RE: V/Scan for Wireless LANs

From: Bartholomew, Brian J (BartholomewBJ@state.gov)
Date: Mon Jul 21 2003 - 10:47:52 EDT


        I have successfully cracked 40 and 104 bit WEP keys with reinj.c and
Airsnort or Kismet. Just use Airsnort or Kismet to listen and store the
"interesting" traffic, and reinj.c to create it. One usually needs between
100 MB to 1 GB of traffic to crack the key, but once the data is captured,
the key cracks in a matter of seconds.

        There is a good paper that describes the weak implementation of
initialization vectors entitled "Weaknesses in the Key Scheduling Algorithm
of RC4" by Scott Fluhrer, Itsik Mantin, and Adi Shamir. I suggest reading
it.

        I mentioned Kismet above. It is one of the best tools out there for
WLAN testing. It allows you to perform a variety of things to the AP such
as spoofing, disassociations, capture traffic, sniff out "hidden" APs, etc.
It is all around a better tool to use than NetStumbler since it detects APs
passively, instead of broadcasting everywhere. It even detects other
NetStumbler clients.

        The suggestion to brute force the key is not a good idea since, as
one person already pointed out, it would take a very long time to BF it. It
could be done I guess, but by the time the key is cracked, they would have
probably already changed it.

        Personally I think the best way of attack is to use some sort of man
in the middle attack. If you are able to disassociate the clients from that
AP and have them re-associate with you, you are golden :).

Brian J. Bartholomew
U.S. Dept of State, Bureau of Diplomatic Security
Computer Incident Response Team
(202)663-2304

-----Original Message-----
From: Ian Chilvers [mailto:Ian.Chilvers@prolateral.com]
Sent: Friday, July 18, 2003 12:45 PM
To: pen-test@securityfocus.com
Subject: V/Scan for Wireless LANs

Hi all

We've been asked to perform a vulnerability assessment for a company that
has a Wireless LAN. The W/LAN is running WEP with a random key generated,
rather than a dictionary word.

Are there any tools out there that can brute force a WEP.

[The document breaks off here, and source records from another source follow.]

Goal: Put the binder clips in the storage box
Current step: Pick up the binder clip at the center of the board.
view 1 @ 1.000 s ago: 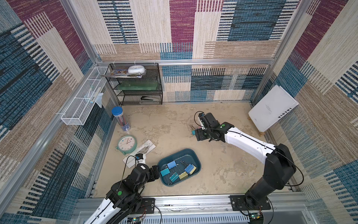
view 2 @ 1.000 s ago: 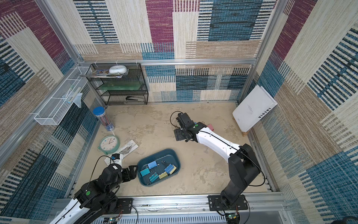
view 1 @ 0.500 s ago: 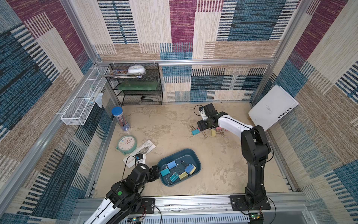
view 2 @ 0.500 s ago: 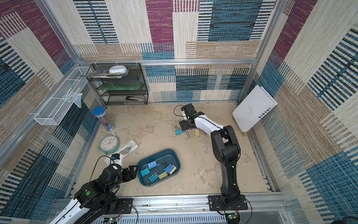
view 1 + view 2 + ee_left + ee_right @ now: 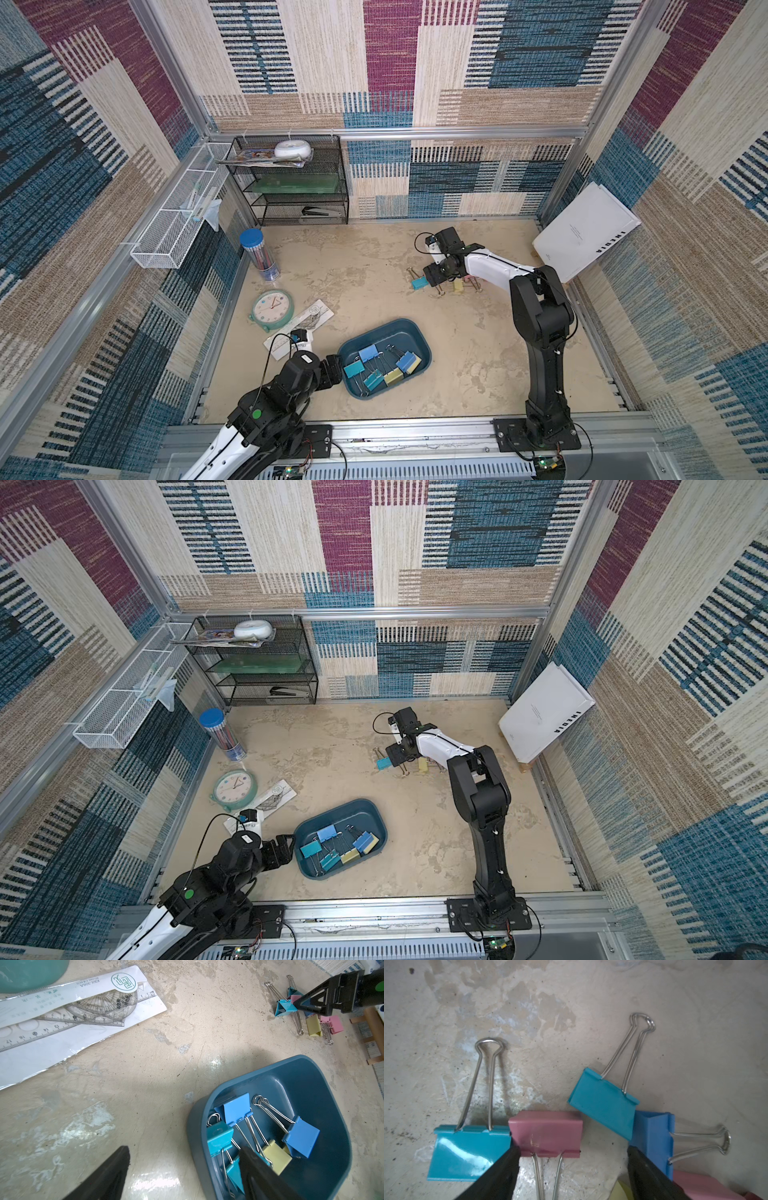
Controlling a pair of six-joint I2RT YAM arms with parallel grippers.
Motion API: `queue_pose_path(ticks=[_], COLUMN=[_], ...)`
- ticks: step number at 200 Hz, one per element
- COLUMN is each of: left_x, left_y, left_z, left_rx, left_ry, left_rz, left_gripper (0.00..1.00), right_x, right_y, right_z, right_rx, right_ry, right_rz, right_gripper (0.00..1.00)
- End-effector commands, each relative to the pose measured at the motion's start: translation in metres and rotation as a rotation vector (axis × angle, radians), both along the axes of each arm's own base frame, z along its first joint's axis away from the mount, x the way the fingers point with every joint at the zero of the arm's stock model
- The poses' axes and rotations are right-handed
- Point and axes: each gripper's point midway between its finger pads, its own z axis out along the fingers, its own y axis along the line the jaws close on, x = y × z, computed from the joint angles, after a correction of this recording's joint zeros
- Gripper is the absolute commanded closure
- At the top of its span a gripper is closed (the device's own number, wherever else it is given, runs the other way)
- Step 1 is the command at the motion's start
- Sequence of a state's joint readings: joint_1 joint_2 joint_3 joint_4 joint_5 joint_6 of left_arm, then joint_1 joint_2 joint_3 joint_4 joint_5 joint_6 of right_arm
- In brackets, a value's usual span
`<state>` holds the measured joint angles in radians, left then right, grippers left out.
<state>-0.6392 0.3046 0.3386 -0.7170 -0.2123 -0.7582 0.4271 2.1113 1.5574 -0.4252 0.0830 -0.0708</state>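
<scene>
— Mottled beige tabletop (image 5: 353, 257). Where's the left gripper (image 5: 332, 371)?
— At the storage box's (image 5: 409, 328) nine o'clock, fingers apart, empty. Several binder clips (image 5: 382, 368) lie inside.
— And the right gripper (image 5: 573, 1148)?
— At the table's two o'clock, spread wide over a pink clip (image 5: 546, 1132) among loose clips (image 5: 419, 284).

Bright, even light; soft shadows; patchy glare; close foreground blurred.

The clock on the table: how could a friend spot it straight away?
Start at the black mesh shelf rack against the back wall and come forward past the blue-lidded pencil tube. The clock lies flat just beyond it, beside a packaged ruler set. Alone among its neighbours it is a flat disc, a white dial in a mint-green rim.
</scene>
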Motion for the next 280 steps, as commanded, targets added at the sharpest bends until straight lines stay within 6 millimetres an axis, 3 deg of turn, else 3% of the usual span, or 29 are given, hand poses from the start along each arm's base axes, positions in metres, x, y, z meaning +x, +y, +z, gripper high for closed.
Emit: queue_pose_path(ticks=[1, 95, 185, 262, 280], left_x=[0.001, 0.001, 0.001, 0.001, 0.002], left_y=[0.0, 0.0, 0.0, 0.0, -0.001], left_z=[0.0, 0.001, 0.001, 0.001, 0.002], left_rx=[0.002, 0.001, 0.001, 0.002, -0.001], left_ry=[-0.006, -0.009, -0.01, -0.01, -0.013], left_rz=[-0.001, -0.004, 0.0, -0.001, -0.004], left_gripper=[0.14, 0.14, 0.14, 0.14, 0.14], right_x=[0.003, -0.006, 0.006, 0.001, 0.004], right_y=[-0.001, 0.027, 0.019, 0.016, 0.015], right_z=[-0.004, 0.003, -0.016, -0.024, -0.011], right_rx=[-0.01, 0.078, 0.013, 0.021, 0.028], right_ry=[-0.008, 0.017, 0.028, 0.058, 0.03], right_rz=[0.004, 0.057, 0.049, 0.025, 0.01], right_gripper=[0.16, 0.14, 0.14, 0.43, 0.45])
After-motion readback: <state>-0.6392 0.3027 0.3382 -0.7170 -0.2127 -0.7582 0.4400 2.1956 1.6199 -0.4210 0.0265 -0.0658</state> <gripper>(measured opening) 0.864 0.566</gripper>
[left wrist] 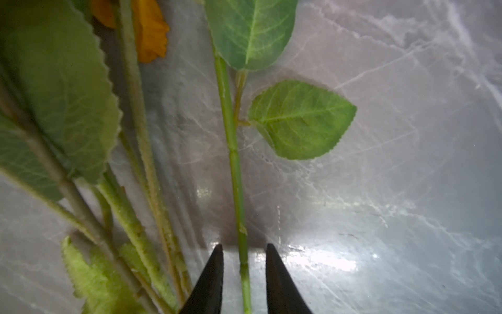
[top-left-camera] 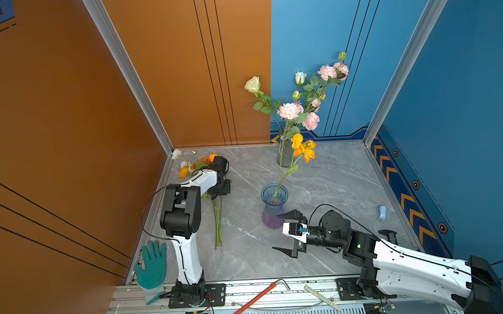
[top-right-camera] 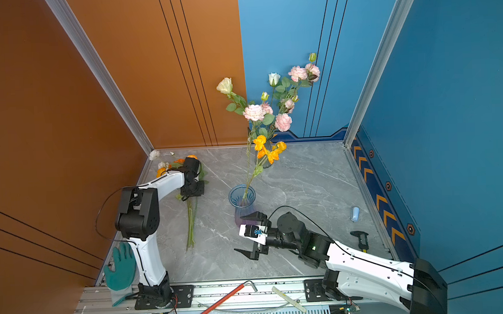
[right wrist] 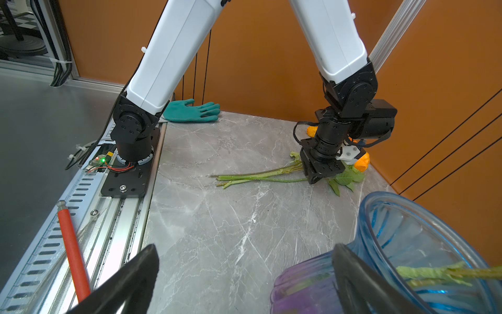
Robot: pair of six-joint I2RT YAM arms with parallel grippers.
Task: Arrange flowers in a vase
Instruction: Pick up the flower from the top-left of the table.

Take this example. A person parks the car in the car park and sniffs the
air waves with a product like NetStumbler. He discovers the W/LAN but with
WEP.

Is there a tool he can use to discover the WEP key (possible by brute force)

If there isn't such a tool, how does this sound for an idea.

Run a app that starts at binary 0's and counts upto 128bits of 1's
For each sequence listen to see if there are any sensible packets or even
send out a DHCP discover request to see if you get a reply. This would then
possibly give you the WEP key.

Any comments

Ian....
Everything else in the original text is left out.